Jack Elliott was on the air, playing country music at WKY, when the call came from the general manager’s office. The station had been a radio giant back in the day, but its audience was dwindling as powerhouse KXY throttled its competition. So a format change to “easy listening” was in the works, and Elliott was fired. It was early summer 1990.
“Getting fired from that place was the best thing that ever happened to me,” Elliott says 28 years later. “No way I could perform in that radio format without taking a head-first dive out a fifth story window. I went across Britton Road, where WKY was located, to the Benham building and met with Ron Williams and station management for KOOL 102. We had dinner and made a deal. The first day we hit the air, we just knew the chemistry was electric.”
A few months later, the new team of “Jack and Ron” was gaining momentum, playing all the “KOOL” oldies from the ’50s and ’60s.
“We kicked it from day one,” Williams says. “Jack and I had known each other before teaming up, but we just didn’t tell management. Man, those days were fun.”
But in the radio business, nothing is permanent. A few years later, KXY was, ironically, instrumental in Jack and Ron finding another home.
“The company that owned KXY bought KOOL-102 and again, we were caught in a format change,” Elliott says. “KOOL became Twister, and we hit the road. That’s when we landed at KISS-FM, and it was there we enjoyed a 23-year run.”

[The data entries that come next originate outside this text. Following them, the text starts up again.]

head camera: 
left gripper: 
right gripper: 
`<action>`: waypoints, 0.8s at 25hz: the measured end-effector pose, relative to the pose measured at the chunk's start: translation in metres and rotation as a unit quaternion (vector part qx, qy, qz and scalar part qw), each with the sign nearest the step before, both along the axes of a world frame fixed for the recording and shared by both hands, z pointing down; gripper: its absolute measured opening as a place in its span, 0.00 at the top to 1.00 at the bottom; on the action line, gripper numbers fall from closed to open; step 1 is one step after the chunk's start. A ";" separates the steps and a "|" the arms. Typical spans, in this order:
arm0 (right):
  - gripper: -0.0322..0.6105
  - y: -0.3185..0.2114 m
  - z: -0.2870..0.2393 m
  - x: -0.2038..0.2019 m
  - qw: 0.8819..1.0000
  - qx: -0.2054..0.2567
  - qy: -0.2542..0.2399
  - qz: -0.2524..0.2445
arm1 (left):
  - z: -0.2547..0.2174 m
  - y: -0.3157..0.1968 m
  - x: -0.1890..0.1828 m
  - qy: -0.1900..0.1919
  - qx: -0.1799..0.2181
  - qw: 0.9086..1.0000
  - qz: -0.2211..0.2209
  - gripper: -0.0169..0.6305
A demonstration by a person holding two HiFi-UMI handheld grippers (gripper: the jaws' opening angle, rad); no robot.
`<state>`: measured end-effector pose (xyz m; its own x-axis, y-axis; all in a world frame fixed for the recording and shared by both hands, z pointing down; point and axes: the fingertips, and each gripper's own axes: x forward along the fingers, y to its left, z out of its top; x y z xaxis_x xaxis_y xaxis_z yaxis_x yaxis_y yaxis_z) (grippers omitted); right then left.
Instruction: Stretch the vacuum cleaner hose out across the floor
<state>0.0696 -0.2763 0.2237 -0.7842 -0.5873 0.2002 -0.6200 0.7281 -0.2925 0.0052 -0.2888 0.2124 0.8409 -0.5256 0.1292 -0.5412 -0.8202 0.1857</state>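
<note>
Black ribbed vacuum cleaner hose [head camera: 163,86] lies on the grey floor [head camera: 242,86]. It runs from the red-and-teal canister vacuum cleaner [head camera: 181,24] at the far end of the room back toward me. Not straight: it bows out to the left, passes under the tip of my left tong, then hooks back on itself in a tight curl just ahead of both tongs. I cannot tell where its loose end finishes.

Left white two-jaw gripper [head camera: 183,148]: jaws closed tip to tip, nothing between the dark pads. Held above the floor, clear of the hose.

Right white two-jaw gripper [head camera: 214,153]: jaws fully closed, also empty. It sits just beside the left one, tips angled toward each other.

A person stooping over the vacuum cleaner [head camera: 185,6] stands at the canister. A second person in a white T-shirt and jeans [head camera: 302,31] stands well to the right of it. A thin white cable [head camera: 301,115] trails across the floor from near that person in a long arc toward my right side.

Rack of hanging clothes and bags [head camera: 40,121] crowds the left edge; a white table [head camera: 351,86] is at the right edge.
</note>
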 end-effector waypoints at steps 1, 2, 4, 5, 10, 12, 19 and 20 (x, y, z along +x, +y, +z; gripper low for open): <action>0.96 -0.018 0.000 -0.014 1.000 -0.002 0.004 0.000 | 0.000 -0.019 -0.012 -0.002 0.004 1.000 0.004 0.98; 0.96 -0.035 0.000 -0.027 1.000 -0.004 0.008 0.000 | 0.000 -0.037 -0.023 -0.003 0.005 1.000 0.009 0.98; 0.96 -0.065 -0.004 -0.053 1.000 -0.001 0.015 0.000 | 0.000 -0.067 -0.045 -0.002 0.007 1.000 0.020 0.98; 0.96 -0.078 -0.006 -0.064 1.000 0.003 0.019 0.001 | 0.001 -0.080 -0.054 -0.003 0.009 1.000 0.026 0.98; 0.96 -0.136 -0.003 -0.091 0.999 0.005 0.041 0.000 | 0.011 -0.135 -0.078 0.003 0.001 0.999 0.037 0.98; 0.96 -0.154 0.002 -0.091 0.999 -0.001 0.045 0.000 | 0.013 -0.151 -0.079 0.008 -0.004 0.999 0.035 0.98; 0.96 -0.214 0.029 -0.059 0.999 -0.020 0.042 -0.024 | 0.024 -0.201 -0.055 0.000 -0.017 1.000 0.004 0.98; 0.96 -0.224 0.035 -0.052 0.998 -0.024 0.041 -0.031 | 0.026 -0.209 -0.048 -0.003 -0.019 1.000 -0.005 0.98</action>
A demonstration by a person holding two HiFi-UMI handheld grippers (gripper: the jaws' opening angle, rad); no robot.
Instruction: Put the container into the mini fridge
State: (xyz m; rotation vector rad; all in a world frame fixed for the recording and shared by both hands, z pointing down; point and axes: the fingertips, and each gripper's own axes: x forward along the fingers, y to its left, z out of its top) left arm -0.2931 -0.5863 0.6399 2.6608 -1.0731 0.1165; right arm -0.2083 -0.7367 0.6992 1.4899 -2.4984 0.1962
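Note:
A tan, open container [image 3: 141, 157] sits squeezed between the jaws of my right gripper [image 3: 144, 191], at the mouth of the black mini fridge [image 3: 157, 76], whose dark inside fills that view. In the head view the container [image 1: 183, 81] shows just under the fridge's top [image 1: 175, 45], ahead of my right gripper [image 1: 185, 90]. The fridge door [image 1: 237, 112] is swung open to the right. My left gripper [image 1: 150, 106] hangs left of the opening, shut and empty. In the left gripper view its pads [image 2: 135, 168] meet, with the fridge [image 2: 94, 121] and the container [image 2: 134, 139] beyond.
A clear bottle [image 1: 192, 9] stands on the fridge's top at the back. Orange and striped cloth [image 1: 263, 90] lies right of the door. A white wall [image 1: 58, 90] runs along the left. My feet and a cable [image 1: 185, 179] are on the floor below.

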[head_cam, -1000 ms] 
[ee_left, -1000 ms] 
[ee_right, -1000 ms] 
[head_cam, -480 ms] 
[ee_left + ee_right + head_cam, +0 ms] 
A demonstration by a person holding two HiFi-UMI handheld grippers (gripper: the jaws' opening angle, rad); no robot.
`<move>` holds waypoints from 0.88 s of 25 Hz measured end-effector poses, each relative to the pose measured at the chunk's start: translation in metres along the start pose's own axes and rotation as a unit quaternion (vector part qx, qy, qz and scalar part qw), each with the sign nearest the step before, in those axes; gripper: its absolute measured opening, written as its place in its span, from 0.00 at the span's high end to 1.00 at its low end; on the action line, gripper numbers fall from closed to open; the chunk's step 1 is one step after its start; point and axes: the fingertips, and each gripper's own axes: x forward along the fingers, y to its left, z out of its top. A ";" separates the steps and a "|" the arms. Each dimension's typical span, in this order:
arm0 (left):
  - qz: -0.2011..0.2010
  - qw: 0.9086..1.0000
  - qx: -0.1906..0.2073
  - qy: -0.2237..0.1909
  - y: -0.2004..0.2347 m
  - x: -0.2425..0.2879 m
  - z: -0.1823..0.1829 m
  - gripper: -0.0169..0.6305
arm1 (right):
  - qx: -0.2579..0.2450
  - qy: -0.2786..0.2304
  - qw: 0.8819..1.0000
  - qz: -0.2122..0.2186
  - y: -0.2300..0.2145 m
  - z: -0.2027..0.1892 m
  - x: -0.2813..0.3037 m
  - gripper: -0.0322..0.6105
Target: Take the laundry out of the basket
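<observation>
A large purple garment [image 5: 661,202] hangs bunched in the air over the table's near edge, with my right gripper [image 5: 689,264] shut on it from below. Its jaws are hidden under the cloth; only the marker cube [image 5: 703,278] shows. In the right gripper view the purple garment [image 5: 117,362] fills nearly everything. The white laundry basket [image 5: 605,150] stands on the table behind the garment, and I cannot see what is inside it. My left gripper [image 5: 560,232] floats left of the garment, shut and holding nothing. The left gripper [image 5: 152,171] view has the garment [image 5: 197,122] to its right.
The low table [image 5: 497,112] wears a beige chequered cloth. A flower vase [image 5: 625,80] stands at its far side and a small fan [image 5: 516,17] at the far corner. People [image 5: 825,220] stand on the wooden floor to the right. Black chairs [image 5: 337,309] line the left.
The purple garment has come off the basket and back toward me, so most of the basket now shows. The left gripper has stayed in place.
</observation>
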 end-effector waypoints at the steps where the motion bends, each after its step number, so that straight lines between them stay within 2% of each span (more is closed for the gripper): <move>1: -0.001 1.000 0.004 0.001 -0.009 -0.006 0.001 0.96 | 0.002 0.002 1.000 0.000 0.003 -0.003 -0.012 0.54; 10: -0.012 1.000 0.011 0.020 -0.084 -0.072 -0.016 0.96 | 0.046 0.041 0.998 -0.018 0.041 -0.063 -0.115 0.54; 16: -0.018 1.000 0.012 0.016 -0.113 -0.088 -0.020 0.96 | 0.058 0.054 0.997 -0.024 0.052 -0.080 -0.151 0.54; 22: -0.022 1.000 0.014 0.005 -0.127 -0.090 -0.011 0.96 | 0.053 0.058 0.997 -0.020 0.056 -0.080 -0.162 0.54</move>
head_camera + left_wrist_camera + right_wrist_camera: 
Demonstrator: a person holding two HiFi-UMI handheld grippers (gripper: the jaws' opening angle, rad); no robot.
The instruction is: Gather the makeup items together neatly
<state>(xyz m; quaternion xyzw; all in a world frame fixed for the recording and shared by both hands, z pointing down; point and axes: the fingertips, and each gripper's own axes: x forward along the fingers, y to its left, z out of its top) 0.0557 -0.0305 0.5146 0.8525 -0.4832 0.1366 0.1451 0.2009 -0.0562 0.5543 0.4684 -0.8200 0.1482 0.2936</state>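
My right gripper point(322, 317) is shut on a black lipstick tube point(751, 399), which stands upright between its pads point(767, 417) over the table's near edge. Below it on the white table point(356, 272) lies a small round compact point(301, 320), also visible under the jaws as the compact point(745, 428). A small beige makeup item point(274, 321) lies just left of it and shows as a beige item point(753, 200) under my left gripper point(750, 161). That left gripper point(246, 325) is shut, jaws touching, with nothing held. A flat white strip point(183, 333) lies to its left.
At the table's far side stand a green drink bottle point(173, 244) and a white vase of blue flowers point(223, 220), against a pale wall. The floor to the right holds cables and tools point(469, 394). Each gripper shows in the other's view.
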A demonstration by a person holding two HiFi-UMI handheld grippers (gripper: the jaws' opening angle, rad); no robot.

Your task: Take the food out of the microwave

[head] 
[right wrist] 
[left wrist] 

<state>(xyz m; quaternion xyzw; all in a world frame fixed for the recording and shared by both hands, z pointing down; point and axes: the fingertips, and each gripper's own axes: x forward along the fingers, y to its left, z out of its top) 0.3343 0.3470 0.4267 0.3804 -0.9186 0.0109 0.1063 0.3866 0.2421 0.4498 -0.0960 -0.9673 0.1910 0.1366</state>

Through the years, Elliott said, he and Williams developed a more talk-based morning show with listener calls, features and entertainment. Eventually, station management asked them to move their show a little farther down the dial and breathe some life into FUN 96.9. And that was the beginning of that chapter’s end.
“Over there, we were required to play much more music than our audience had come to know us for,” Elliott says. “We were there a couple of years and our parent company filed for bankruptcy. The entire airstaff was dismissed in basically a corporate move. I do not believe our local management would have ever made such a decision. They even told us ‘Jack and Ron’ was the biggest brand in the OKC radio market.”
The end came on Dec. 29, 2017, just before the new year. Much like the call he had received at WKY a couple of decades earlier, Elliott said the axe came down swiftly.
“We got off the air that Friday morning and learned it was over,” he says. “No last show, no farewell to our listeners. They just pulled the plug.”
Since then, he and Williams have been embracing today’s technology to connect with their fan base.
“We have a new podcast, and it is a great opportunity to be in control of our work,” Elliott says. “It’s ours, we own it. The podcasts are audio-only, [but] our producer Brad Reed also shoots the entire thing on video and we run it on our Facebook page, then add it to our YouTube channel and iTunes.”
It’s the interaction with their listeners Williams said he misses the most.
“I miss being able to touch base with our public, the community, and being able to convey different thoughts to the community,” he says. “Plus, it’s always good to hold buttheads accountable! I appreciate the fantastic adventure we’ve had. Our journey was made even better by the respect we have shown each other. But we would be nowhere without our crowd.”
The duo said they still hope to resurface on terrestrial or traditional radio and also have been approached about a possible syndicated show.
“We never got a chance to say goodbye to our listeners,” Williams says, “so we appreciate 405 Magazine giving us this forum to say, ‘Thank you.’ And keep your eyes and ears open – Jack and Ron are not done yet!”